The two recent Boeing 737 MAX crashes have been grimly absorbing for software developers and testers. It seems that the crashes were caused by the MCAS system, which should prevent a stall, responding to false data from a sensor by forcing the planes into steep dives despite the attempts of the pilots to make the planes climb. The MCAS problem may have been a necessary condition for disaster, but it clearly was not sufficient. There were many other factors involved. Most strikingly, it seems that MCAS itself may have been working as specified but there were problems in the original design and the way it interfaces with the sensor and crew.
I have no wish to go into all this in serious detail (yet), but I read an article on the Bloomberg website, “Boeing’s 737 Max software outsourced to $9-an-hour engineers” which contained many sentences and phrases that jumped off the screen at me. These snippets all point towards issues that concern me, that I’ve been talking and writing about recently, or that I’ve been long aware of. I’d like to run through them. I’ll use a brief quote from the Bloomberg article in each section before discussing the implications. All software designers and testers should reflect on these issues.
The commoditization of software development and testing
“Boeing has also expanded a design center in Moscow. At a meeting with a chief 787 engineer in 2008, one staffer complained about sending drawings back to a team in Russia 18 times before they understood that the smoke detectors needed to be connected to the electrical system, said Cynthia Cole, a former Boeing engineer who headed the engineers’ union from 2006 to 2010.
‘Engineering started becoming a commodity’, said Vance Hilderman, who co-founded a company called TekSci that supplied aerospace contract engineers and began losing work to overseas competitors in the early 2000s.”
The threat of testing becoming a commodity has been a long standing concern amongst testers. To a large extent we’re already there. However, I’d assumed, naively perhaps, that this was a route chosen by organisations that could get away with poor testing, in the short term at least. I was deeply concerned to see it happening in a safety critical industry.
To summarise the problem, if software development and testing are seen as commodities, bought and sold on the basis of price, then commercial pressures will push quality downwards. The inevitable pressure sends cost and prices spiralling down to the level set by the lowest cost supplier, regardless of value. Testing is particularly vulnerable. When the value of the testing is low then whatever cost does remain becomes more visible and harder to justify.

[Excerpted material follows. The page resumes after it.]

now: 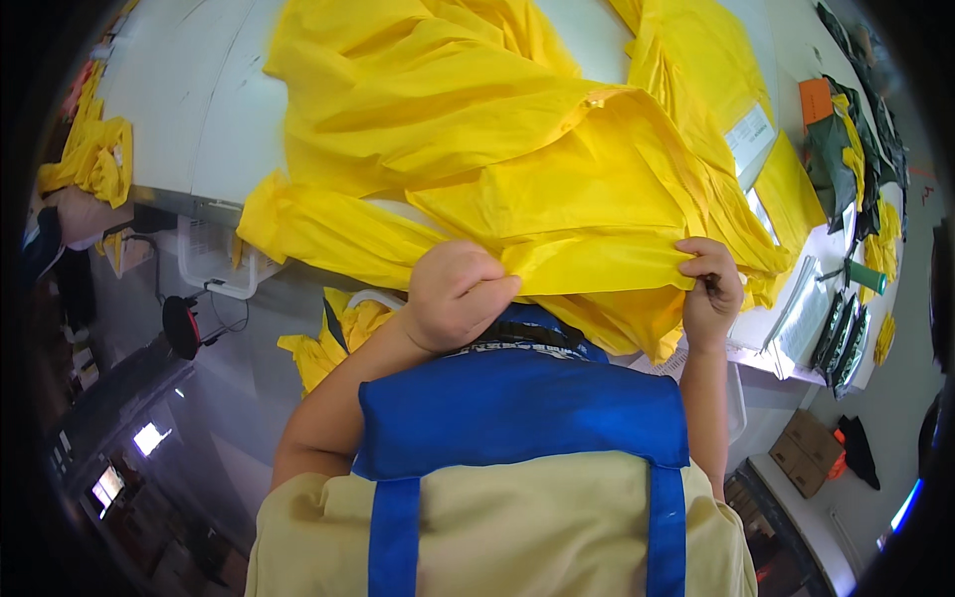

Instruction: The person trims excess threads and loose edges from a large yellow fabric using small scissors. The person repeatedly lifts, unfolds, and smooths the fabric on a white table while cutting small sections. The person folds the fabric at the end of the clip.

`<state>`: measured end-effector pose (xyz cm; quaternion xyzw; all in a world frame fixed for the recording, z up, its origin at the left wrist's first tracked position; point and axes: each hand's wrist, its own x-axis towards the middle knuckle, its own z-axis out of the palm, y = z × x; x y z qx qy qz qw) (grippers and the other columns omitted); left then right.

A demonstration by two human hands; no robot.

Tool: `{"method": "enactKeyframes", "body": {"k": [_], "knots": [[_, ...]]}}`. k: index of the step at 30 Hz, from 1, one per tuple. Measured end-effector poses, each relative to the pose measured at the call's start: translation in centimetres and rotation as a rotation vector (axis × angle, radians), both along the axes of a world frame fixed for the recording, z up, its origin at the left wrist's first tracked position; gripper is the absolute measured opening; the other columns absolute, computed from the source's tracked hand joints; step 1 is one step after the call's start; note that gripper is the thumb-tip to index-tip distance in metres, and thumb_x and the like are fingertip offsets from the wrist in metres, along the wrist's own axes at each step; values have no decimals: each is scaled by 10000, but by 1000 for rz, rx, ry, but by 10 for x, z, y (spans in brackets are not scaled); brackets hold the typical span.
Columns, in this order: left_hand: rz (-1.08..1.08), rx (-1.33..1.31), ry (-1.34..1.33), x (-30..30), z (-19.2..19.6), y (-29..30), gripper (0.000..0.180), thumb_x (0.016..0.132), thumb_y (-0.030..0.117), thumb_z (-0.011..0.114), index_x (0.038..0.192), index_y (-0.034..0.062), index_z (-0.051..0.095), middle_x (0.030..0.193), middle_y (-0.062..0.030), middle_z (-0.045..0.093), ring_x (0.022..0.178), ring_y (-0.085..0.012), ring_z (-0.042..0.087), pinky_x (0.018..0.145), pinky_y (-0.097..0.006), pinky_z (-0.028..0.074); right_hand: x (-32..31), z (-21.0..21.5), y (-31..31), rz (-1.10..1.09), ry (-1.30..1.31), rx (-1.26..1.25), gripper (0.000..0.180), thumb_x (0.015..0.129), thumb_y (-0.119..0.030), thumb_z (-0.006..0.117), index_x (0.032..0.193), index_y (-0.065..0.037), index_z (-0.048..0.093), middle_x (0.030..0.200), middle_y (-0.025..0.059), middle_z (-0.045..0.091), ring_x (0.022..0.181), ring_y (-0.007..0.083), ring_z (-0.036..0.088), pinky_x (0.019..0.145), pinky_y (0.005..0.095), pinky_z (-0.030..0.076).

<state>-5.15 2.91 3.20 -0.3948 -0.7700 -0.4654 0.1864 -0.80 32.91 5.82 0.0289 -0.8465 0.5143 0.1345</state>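
Observation:
A large yellow garment (438, 119) of thin, smooth fabric lies crumpled over the white table, its near part hanging past the front edge. My left hand (460, 294) is closed in a pinch on the garment's near edge. Farther right, my right hand (712, 289) grips the same edge between thumb and curled fingers. The edge is stretched nearly straight between my two hands. A folded seam runs across the cloth just above it. Behind my left hand, part of the fabric droops below the table, and my blue apron (527, 418) hides some of it.
The white table (199, 90) shows at the left. Under it hangs a clear plastic bin (221, 261) beside more yellow cloth. At the right lie a white paper label (751, 134), dark plastic packages (844, 343) and a green roll (865, 277). Cardboard boxes (806, 453) stand lower right.

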Motion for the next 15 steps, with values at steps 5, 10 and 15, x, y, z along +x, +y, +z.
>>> {"method": "enactKeyframes", "body": {"k": [5,10,15], "knots": [[617,-519,-11,-16,-29,-72,540,702,226,761,1173,101,528,1043,-122,566,989,-333,528,860,-416,419,-1,-21,19,-73,-161,-202,336,703,203,378,887,-17,553,1033,71,598,914,118,544,796,208,404],[1390,-785,-620,-38,-79,-195,658,765,226,724,1321,100,397,1148,-165,551,1073,-317,509,926,-407,408,-21,-18,26,-363,-269,-29,281,800,110,434,1005,-19,575,926,-26,566,619,10,377,572,159,300],[1005,142,-660,-39,-36,-191,451,801,8,666,1190,0,437,1089,-89,549,997,-137,517,839,-248,437,-36,23,-30,-297,-147,-220,177,849,26,495,989,-34,586,784,-42,522,550,0,349,494,158,246]]}}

There is pressure to keep reducing costs, and if you’re getting little value from testing just about any cost-cutting measure is going to look attractive. If you head down the route of outsourcing, offshoring and increasing commoditization, losing sight of value, you will lock yourself into a vicious circle of poor quality.
Iain McCowatt’s EuroSTAR webinar on “The commoditization of testing” is worth watching.
ETTO – the efficiency-thoroughness trade-off
…the planemakers say global design teams add efficiency as they work around the clock.
Ah! There we have it! Efficiency. Isn’t that a good thing? Of course it is. But there is an inescapable trade-off, and organisations must understand what they are doing. There is a tension between the need to deliver a safe, reliable product or service, and the pressure to do so at the lowest cost possible. The idea of ETTO, the efficiency-thoroughness trade-off was was popularised by Erik Hollnagel.
Making the organisation more efficient means it is less likely to achieve its important goals. Pursuing vital goals, such as safety, comes at the expense of efficiency, which eliminates margins of error and engineering redundancy, with potentially dangerous results. This is well recognised in safety critical industries, obviously including air transport. I’ve discussed this further in my blog, “The dragons of the unknown; part 6 – Safety II, a new way of looking at safety”.
Drift into failure
“’Boeing was doing all kinds of things, everything you can imagine, to reduce cost, including moving work from Puget Sound, because we’d become very expensive here,’ said Rick Ludtke, a former Boeing flight controls engineer laid off in 2017. ‘All that’s very understandable if you think of it from a business perspective. Slowly over time it appears that’s eroded the ability for Puget Sound designers to design.’”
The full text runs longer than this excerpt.